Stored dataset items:
◆ ◆ ◆ ◆ ◆

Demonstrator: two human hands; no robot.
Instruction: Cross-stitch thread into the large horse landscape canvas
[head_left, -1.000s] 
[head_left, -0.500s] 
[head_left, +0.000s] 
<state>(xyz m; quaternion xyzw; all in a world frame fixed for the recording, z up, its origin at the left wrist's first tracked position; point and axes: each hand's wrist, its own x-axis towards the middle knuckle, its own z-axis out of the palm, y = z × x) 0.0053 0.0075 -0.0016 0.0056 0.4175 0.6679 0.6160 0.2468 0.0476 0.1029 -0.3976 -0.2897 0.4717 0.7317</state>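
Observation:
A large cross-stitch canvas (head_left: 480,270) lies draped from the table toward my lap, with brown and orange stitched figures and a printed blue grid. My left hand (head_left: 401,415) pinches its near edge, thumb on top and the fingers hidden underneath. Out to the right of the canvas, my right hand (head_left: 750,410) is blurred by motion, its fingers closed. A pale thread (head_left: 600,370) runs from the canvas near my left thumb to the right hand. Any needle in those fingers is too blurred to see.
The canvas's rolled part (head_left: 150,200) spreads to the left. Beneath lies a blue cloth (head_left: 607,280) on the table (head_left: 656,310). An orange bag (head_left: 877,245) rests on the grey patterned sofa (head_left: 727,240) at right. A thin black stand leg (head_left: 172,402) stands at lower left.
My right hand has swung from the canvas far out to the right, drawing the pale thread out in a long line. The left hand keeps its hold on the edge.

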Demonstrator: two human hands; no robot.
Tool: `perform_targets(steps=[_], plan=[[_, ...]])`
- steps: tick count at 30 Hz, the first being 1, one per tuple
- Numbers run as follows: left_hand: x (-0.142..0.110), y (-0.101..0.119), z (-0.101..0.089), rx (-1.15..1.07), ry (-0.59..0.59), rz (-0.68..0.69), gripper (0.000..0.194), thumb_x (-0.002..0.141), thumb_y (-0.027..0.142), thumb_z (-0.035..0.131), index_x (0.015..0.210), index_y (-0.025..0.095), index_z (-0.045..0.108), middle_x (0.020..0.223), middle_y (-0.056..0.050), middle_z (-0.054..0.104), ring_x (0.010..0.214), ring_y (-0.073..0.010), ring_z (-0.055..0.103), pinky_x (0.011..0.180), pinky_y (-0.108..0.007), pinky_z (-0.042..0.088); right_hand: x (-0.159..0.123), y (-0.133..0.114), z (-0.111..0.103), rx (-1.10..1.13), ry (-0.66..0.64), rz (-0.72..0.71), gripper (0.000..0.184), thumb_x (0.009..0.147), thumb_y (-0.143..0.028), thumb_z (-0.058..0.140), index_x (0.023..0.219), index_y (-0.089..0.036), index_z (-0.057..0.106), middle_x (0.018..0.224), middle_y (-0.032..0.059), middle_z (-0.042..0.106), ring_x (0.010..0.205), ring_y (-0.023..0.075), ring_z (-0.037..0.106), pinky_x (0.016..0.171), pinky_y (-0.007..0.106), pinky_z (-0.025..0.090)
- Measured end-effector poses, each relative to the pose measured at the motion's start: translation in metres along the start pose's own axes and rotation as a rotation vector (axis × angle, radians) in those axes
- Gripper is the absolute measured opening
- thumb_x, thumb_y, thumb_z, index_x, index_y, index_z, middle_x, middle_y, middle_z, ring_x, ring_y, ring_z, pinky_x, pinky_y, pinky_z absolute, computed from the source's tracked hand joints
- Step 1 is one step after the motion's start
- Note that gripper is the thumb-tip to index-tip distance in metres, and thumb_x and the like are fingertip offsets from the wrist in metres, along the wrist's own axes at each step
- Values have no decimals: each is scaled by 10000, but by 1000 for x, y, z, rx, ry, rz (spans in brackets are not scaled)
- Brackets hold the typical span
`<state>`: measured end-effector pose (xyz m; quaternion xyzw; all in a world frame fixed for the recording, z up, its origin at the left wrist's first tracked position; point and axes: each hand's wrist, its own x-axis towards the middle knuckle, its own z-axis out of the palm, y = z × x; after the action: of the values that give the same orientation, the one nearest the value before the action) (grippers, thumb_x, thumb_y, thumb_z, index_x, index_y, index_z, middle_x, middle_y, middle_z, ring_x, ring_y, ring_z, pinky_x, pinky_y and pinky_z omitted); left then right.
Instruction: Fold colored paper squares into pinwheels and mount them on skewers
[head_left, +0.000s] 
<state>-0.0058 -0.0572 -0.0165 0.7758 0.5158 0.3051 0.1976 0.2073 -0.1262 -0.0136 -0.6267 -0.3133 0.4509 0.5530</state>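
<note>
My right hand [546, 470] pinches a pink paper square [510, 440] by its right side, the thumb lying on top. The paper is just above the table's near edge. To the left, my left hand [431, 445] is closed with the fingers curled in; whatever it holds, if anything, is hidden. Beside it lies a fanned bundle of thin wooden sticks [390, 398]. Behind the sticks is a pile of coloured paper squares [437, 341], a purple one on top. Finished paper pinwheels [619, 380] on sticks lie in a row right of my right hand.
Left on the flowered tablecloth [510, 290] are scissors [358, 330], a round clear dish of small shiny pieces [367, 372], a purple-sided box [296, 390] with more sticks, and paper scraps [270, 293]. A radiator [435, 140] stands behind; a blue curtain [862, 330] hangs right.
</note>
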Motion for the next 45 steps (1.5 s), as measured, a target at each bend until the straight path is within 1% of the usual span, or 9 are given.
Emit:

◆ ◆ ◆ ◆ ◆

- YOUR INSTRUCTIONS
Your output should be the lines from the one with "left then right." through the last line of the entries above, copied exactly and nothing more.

- TASK RESPONSE
`<state>`: measured end-effector pose (xyz m; quaternion xyzw; all in a world frame fixed for the recording, z up, its origin at the left wrist's first tracked position; point and axes: each hand's wrist, its own x-axis towards the middle knuckle, its own z-axis out of the palm, y = z × x; after the action: of the values that give the same orientation, the one nearest the value before the action) (grippers, thumb_x, thumb_y, thumb_z, index_x, index_y, index_z, middle_x, middle_y, middle_z, ring_x, ring_y, ring_z, pinky_x, pinky_y and pinky_z omitted); left then right.
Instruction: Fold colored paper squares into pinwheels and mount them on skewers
[head_left, +0.000s] 
<state>-0.0058 -0.0572 -0.0165 0.7758 0.5158 0.3051 0.1976 0.2073 -0.1262 -0.0136 -0.6267 -0.3133 0.4509 0.5530</state>
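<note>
My right hand [546, 470] pinches a pink paper square [510, 440] by its right side, the thumb lying on top. The paper is just above the table's near edge. To the left, my left hand [431, 445] is closed with the fingers curled in; whatever it holds, if anything, is hidden. Beside it lies a fanned bundle of thin wooden sticks [390, 398]. Behind the sticks is a pile of coloured paper squares [437, 341], a purple one on top. Finished paper pinwheels [619, 380] on sticks lie in a row right of my right hand.
Left on the flowered tablecloth [510, 290] are scissors [358, 330], a round clear dish of small shiny pieces [367, 372], a purple-sided box [296, 390] with more sticks, and paper scraps [270, 293]. A radiator [435, 140] stands behind; a blue curtain [862, 330] hangs right.
</note>
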Motion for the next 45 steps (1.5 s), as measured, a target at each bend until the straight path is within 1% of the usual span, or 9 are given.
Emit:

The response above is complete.